======== Given data

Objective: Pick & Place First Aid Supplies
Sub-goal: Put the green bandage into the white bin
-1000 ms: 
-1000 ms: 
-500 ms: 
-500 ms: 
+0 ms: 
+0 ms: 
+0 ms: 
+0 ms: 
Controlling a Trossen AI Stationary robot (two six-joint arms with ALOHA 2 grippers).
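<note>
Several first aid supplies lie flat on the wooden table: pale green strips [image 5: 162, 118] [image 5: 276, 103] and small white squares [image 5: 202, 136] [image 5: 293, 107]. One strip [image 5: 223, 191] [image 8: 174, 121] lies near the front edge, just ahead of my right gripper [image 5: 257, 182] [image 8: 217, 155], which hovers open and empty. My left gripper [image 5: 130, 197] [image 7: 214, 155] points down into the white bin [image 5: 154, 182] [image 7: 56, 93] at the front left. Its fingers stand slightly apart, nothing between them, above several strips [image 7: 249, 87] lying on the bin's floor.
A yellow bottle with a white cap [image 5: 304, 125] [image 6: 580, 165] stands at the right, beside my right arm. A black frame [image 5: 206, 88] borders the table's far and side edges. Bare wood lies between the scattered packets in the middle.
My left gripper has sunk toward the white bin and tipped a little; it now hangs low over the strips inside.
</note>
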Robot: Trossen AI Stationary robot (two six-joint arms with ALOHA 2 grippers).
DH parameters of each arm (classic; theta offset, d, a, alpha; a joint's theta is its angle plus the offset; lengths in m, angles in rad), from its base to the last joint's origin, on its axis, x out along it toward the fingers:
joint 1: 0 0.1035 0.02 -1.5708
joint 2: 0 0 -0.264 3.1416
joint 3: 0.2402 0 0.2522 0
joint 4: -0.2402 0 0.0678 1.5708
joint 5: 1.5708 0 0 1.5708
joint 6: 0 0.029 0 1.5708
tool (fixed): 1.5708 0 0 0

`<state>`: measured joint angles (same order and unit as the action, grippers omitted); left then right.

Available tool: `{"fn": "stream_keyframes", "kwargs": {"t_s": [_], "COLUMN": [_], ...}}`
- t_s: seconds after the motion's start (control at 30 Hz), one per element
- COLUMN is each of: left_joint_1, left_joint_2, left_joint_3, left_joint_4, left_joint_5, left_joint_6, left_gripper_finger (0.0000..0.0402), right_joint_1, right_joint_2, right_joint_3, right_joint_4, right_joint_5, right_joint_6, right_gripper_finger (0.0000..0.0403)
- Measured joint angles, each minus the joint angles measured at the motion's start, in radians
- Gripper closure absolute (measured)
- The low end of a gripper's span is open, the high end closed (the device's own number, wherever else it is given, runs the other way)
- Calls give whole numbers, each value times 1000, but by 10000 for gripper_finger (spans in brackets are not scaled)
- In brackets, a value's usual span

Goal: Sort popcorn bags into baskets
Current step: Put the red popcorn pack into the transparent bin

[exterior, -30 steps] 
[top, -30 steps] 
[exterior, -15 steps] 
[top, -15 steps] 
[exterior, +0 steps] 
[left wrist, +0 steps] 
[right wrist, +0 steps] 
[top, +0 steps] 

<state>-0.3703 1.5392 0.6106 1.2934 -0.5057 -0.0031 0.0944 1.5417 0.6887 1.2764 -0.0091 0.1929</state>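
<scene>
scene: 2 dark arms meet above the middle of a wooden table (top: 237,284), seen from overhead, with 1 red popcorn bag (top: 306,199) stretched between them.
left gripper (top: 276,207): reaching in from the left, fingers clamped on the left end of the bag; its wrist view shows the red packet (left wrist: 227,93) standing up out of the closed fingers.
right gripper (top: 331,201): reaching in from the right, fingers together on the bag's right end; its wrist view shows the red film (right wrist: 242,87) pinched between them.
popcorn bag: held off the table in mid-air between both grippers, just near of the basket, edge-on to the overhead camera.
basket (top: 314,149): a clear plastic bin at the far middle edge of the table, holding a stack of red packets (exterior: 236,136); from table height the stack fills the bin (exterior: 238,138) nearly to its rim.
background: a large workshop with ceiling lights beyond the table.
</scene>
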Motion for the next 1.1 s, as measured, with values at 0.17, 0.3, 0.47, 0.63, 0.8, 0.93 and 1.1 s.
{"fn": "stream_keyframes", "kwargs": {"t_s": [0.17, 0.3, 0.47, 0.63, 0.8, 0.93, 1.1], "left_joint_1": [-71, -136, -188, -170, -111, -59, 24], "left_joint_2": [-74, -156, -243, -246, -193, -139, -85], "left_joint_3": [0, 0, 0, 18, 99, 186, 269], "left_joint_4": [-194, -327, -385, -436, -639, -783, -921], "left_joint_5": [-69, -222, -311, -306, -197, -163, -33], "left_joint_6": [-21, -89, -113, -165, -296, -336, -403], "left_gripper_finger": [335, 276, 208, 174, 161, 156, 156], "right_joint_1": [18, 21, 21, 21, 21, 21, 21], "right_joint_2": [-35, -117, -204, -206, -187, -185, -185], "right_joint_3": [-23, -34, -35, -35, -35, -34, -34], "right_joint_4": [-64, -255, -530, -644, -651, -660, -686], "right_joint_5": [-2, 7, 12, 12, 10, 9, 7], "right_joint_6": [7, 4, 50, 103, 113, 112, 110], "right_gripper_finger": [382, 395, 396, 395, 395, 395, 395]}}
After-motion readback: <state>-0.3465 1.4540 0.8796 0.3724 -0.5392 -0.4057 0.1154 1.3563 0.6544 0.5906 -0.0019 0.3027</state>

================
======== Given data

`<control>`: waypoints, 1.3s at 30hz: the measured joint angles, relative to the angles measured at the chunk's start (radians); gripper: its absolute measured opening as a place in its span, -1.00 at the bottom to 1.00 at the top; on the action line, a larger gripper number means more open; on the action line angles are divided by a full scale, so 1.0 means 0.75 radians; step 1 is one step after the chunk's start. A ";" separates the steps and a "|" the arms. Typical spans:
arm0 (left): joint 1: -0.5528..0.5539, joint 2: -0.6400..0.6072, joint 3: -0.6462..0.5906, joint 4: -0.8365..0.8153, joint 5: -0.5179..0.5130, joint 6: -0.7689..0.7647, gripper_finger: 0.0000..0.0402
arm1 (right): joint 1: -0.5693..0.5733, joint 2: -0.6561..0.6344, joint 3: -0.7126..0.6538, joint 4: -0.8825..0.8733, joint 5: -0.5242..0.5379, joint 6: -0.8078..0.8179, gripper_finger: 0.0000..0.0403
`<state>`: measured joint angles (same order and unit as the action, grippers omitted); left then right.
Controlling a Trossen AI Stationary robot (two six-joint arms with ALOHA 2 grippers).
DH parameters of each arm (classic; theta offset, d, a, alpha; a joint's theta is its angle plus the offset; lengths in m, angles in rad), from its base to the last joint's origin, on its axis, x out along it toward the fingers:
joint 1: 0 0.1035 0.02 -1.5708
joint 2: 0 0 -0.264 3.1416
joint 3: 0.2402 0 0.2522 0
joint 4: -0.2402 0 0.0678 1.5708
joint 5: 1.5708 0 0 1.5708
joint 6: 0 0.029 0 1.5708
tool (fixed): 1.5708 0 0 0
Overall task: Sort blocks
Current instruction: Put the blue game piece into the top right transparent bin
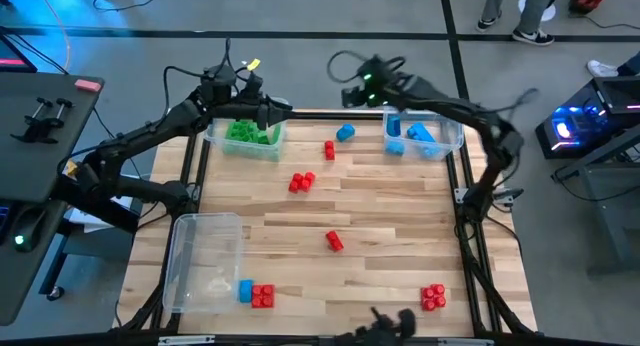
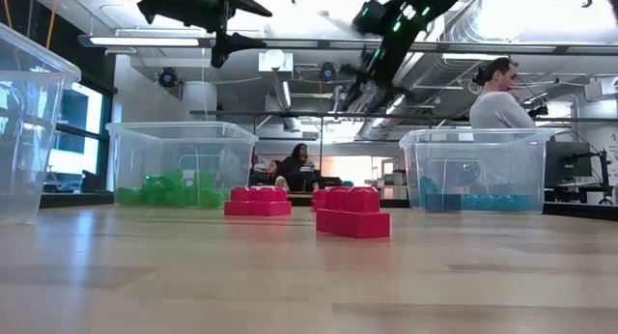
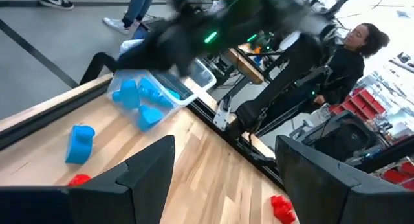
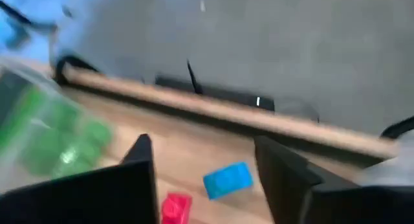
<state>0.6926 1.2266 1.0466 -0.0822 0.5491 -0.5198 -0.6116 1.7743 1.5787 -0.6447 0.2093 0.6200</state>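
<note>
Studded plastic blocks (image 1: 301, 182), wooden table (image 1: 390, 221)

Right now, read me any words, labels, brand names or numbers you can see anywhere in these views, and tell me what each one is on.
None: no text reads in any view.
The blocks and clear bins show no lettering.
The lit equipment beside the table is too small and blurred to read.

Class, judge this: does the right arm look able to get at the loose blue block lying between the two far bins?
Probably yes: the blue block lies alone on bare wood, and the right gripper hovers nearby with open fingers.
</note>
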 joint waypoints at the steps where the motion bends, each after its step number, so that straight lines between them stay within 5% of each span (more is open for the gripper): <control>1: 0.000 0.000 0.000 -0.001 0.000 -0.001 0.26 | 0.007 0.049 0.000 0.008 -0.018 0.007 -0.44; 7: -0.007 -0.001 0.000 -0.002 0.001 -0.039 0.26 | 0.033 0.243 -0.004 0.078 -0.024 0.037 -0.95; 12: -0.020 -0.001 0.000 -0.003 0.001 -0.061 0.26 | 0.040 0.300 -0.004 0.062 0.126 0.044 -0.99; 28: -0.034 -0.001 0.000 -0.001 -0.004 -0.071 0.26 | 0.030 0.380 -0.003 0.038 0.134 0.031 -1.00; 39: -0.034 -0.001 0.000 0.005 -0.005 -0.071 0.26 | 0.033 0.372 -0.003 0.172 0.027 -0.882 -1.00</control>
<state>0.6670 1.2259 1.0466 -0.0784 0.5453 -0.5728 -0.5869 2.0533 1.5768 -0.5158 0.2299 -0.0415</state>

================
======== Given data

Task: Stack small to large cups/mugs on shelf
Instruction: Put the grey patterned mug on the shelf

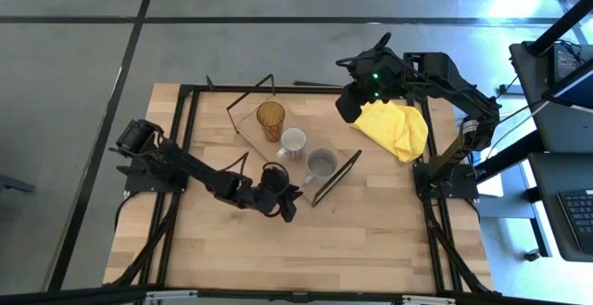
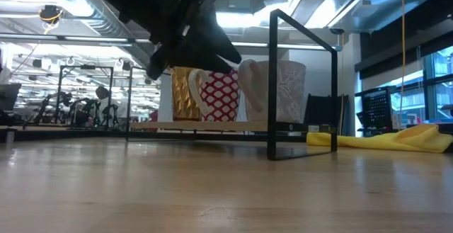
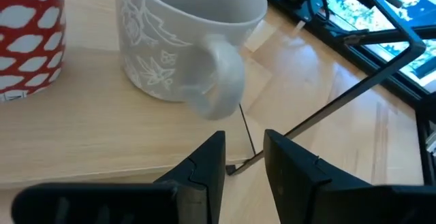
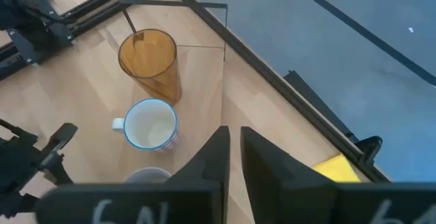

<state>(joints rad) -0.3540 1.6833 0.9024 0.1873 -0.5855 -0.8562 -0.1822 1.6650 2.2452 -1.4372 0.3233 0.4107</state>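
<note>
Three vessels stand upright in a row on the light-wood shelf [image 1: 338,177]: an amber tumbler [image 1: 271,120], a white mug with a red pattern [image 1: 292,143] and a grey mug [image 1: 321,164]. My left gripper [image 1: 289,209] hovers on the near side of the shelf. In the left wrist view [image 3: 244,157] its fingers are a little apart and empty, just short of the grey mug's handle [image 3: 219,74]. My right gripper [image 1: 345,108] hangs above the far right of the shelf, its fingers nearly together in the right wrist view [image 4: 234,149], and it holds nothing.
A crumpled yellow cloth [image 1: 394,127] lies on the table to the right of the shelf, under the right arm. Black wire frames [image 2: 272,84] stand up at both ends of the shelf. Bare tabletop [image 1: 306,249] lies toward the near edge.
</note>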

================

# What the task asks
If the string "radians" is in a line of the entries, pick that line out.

# Answer box
- Measured joint angles, each minus the joint angles measured at the motion's start, in radians
`<control>`: waypoints, 1.3s at 30hz: the measured joint angles, relative to the angles measured at the chunk's start (radians); gripper: its absolute measured opening as a place in its span, -1.00 at the bottom to 1.00 at the top; on the action line, a larger gripper number means more open; on the action line angles are divided by a full scale, so 1.0 means 0.75 radians; step 1 is one step after the chunk's start. A ";" separates the steps and a "|" the arms. Typical spans:

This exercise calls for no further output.